=== EXCERPTED RECORDS ===

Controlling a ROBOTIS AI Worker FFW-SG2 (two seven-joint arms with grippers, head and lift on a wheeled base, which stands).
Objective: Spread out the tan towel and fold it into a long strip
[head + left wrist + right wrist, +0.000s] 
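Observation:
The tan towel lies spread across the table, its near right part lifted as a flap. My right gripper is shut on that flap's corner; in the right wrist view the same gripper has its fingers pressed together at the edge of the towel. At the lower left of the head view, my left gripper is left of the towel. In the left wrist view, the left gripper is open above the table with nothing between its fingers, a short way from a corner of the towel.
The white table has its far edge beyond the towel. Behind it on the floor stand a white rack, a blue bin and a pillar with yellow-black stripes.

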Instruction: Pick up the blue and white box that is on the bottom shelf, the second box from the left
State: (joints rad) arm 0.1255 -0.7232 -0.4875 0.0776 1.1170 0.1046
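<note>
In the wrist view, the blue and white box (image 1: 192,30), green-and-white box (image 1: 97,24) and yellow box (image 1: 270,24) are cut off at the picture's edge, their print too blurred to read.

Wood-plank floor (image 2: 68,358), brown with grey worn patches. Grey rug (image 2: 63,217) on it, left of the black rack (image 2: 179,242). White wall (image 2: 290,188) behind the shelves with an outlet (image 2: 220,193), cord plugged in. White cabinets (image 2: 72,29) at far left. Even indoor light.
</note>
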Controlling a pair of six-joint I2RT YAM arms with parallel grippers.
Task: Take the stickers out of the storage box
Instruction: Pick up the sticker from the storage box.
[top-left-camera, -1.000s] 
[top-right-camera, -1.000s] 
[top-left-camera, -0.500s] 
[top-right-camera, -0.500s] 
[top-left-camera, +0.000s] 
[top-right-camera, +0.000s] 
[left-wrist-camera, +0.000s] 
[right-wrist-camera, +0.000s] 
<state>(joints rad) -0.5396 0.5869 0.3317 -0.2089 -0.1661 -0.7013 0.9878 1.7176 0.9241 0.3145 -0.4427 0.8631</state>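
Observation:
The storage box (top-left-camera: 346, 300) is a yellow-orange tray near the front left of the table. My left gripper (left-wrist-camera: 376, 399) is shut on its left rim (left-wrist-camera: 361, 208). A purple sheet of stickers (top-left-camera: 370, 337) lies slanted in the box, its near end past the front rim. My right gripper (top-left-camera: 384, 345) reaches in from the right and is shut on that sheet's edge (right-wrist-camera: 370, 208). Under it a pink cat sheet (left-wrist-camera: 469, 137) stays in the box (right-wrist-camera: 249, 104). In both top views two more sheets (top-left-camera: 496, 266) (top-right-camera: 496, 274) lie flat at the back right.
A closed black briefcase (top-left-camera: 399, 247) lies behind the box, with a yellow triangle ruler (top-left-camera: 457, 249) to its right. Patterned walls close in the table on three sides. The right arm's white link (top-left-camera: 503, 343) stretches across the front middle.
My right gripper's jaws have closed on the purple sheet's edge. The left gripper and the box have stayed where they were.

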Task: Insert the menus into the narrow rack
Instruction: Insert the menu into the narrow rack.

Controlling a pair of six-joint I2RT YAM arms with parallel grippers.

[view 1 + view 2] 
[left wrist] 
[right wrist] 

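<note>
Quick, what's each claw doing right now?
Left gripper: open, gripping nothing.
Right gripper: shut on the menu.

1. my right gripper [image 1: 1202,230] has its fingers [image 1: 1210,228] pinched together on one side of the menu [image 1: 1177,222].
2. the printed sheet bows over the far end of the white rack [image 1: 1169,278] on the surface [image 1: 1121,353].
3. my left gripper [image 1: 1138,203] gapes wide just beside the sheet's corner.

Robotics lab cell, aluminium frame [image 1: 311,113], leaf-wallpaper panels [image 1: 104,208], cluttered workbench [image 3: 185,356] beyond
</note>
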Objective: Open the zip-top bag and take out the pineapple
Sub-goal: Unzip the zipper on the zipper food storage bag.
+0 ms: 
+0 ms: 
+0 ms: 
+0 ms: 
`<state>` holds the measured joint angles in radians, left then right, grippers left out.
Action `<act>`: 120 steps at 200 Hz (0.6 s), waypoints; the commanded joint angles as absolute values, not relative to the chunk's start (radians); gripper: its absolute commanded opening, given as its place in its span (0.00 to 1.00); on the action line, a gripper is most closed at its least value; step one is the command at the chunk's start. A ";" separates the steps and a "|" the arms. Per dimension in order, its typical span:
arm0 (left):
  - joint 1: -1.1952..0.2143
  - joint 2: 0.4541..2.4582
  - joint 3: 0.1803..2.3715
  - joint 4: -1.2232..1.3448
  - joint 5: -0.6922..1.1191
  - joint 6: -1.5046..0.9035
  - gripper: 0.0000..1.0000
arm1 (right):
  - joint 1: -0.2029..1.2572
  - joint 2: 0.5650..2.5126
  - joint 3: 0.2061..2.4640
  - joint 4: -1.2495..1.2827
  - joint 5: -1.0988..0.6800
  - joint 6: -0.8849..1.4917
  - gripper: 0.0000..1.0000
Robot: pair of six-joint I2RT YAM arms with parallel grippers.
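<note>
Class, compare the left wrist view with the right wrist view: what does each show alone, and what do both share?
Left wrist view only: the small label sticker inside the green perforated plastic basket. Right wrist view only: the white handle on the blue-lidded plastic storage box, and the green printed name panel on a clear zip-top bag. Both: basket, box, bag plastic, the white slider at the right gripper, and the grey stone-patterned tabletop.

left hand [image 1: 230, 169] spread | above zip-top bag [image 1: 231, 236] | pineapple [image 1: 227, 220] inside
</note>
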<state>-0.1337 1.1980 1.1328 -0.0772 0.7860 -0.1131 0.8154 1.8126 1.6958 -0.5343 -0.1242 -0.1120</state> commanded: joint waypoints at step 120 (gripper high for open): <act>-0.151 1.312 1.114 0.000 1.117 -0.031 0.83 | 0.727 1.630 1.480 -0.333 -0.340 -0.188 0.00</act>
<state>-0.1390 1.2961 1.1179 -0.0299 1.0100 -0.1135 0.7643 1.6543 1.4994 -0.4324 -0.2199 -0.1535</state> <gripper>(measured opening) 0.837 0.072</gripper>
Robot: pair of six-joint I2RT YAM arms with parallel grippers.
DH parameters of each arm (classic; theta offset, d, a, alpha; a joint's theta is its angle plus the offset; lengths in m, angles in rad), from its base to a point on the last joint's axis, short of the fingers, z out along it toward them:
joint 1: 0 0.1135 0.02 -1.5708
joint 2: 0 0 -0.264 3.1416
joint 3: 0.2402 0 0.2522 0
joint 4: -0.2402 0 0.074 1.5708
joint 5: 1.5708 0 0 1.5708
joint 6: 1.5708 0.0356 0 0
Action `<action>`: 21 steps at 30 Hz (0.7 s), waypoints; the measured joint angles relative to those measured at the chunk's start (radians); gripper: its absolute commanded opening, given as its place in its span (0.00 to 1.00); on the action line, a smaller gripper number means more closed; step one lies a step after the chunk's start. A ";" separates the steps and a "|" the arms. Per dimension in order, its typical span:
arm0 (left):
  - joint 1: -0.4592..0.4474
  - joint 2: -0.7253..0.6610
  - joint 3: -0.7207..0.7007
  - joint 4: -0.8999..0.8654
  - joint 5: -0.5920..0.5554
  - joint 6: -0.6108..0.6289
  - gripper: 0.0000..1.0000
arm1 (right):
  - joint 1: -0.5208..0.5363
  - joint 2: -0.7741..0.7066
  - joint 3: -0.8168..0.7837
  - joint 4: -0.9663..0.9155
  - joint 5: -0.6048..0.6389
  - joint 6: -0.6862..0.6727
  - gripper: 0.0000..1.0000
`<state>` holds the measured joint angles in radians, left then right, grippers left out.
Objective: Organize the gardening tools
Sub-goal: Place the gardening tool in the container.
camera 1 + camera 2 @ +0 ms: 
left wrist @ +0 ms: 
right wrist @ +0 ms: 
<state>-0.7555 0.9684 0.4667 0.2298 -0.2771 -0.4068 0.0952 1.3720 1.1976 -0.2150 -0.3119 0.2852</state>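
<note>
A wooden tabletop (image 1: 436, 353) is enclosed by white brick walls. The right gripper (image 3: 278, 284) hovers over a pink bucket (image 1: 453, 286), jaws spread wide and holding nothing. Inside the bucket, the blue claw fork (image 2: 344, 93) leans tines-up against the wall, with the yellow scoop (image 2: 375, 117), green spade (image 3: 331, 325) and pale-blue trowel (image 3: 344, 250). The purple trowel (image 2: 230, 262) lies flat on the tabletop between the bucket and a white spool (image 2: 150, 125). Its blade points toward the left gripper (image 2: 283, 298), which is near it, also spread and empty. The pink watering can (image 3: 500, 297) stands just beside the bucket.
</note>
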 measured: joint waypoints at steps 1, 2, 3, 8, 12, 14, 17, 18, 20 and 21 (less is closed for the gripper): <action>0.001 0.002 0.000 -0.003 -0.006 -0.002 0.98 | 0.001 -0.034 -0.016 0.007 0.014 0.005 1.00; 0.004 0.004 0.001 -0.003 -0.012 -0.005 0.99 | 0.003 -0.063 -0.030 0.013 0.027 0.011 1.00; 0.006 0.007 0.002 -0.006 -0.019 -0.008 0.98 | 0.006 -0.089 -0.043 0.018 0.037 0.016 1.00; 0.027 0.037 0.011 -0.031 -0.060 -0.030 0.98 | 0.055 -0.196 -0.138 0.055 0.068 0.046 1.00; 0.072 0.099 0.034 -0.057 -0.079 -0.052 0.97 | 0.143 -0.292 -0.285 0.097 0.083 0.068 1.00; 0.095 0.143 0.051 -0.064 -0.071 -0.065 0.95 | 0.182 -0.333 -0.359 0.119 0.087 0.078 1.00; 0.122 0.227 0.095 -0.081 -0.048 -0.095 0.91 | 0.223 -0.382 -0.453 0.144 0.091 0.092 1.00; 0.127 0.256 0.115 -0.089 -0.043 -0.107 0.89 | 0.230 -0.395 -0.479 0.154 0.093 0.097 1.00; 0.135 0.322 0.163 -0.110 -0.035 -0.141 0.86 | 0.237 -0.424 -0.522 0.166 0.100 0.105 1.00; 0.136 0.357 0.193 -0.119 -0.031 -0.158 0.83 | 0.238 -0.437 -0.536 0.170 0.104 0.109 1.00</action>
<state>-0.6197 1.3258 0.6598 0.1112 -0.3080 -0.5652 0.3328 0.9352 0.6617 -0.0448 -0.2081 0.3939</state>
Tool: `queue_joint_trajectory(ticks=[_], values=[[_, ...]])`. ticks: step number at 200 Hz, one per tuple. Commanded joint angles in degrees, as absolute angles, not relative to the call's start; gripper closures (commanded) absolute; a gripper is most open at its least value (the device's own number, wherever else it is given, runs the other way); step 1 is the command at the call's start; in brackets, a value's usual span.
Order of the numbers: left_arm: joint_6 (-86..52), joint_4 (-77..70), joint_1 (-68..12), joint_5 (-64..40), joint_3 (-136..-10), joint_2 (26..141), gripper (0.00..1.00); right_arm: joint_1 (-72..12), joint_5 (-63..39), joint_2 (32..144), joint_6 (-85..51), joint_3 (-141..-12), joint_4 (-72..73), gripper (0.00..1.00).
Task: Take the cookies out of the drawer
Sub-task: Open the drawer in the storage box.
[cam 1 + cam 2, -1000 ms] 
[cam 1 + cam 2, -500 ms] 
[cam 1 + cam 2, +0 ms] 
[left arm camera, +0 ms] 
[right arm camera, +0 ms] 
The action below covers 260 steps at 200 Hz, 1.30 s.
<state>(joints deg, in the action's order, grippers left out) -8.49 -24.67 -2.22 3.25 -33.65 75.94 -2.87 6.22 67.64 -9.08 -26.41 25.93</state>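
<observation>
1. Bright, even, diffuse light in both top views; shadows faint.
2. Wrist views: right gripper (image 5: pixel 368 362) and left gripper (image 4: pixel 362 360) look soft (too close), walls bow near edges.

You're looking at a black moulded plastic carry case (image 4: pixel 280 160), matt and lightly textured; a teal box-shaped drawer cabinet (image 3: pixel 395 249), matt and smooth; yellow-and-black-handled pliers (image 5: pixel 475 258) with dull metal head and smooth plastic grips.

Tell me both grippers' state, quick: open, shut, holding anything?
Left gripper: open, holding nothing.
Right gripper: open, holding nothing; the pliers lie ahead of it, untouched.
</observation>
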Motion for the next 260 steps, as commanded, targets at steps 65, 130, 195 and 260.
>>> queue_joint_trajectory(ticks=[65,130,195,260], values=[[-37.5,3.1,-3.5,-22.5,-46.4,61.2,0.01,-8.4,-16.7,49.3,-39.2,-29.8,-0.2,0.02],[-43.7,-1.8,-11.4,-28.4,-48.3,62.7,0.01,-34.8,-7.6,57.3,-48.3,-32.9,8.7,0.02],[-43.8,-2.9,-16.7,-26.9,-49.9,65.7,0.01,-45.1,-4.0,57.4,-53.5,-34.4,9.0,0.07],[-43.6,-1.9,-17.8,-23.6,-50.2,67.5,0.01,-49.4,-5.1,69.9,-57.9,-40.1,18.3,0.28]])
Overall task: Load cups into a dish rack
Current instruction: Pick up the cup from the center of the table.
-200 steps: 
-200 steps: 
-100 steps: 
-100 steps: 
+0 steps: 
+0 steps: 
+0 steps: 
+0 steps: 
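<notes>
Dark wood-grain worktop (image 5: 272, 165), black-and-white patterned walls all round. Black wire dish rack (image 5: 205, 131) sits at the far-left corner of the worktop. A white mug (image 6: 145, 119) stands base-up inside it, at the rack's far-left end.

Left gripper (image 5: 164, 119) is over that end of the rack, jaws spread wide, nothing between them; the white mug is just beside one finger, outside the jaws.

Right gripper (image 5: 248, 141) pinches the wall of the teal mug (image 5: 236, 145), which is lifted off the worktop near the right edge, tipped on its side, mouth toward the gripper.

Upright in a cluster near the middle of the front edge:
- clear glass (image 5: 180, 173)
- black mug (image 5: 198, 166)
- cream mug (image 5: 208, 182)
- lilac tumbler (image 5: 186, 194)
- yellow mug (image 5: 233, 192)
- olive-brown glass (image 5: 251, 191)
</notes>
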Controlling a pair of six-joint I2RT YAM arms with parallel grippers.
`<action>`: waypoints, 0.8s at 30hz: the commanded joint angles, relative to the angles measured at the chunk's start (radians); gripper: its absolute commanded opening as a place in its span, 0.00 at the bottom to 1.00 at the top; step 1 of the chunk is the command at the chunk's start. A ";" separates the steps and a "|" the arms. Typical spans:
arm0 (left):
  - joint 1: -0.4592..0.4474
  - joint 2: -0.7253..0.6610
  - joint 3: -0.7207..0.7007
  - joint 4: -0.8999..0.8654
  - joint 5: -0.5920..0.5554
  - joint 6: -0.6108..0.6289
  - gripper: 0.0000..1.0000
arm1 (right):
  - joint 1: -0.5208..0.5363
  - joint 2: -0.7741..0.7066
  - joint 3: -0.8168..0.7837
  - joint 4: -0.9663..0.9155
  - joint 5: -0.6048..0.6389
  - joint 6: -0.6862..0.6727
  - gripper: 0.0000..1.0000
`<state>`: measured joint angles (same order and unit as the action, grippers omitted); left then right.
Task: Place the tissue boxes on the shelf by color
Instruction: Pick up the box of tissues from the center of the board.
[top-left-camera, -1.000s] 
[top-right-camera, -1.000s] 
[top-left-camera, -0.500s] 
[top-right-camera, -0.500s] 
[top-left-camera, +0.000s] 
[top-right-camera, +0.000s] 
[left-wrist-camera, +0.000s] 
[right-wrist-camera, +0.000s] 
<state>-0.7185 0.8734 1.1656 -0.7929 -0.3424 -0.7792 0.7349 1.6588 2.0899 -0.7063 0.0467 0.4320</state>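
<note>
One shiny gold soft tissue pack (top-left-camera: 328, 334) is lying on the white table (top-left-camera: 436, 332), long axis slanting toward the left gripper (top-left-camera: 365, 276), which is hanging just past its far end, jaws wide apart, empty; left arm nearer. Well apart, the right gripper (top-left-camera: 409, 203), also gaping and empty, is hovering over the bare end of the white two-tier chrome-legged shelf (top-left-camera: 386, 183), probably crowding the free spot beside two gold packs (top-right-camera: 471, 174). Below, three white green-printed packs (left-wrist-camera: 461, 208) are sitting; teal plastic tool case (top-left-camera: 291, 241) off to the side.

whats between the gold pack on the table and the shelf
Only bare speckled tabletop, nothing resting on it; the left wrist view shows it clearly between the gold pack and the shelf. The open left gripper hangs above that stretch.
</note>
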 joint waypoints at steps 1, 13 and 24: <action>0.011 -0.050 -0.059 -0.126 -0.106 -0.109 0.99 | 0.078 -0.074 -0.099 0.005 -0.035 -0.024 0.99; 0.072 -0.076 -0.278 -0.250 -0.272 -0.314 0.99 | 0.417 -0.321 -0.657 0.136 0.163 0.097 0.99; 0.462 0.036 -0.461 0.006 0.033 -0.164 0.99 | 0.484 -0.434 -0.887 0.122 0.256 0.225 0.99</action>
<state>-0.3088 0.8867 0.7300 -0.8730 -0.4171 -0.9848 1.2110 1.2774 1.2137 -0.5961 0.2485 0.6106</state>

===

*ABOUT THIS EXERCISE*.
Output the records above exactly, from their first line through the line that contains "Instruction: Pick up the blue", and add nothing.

*RESPONSE TO THE TASK*.
Controlling a ROBOTIS AI Worker FFW-SG2 (two seven-joint arms with grippers, head and lift on a wheeled base, which stands).
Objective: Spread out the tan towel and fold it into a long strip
[head + left wrist + right wrist, +0.000s] 
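Observation:
The tan towel lies spread across the table, its near right part lifted as a flap. My right gripper is shut on that flap's corner; in the right wrist view the same gripper has its fingers pressed together at the edge of the towel. At the lower left of the head view, my left gripper is left of the towel. In the left wrist view, the left gripper is open above the table with nothing between its fingers, a short way from a corner of the towel.
The white table has its far edge beyond the towel. Behind it on the floor stand a white rack, a blue bin and a pillar with yellow-black stripes.
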
Instruction: Pick up the blue and white box that is on the bottom shelf, the second box from the left

There is no more to this output.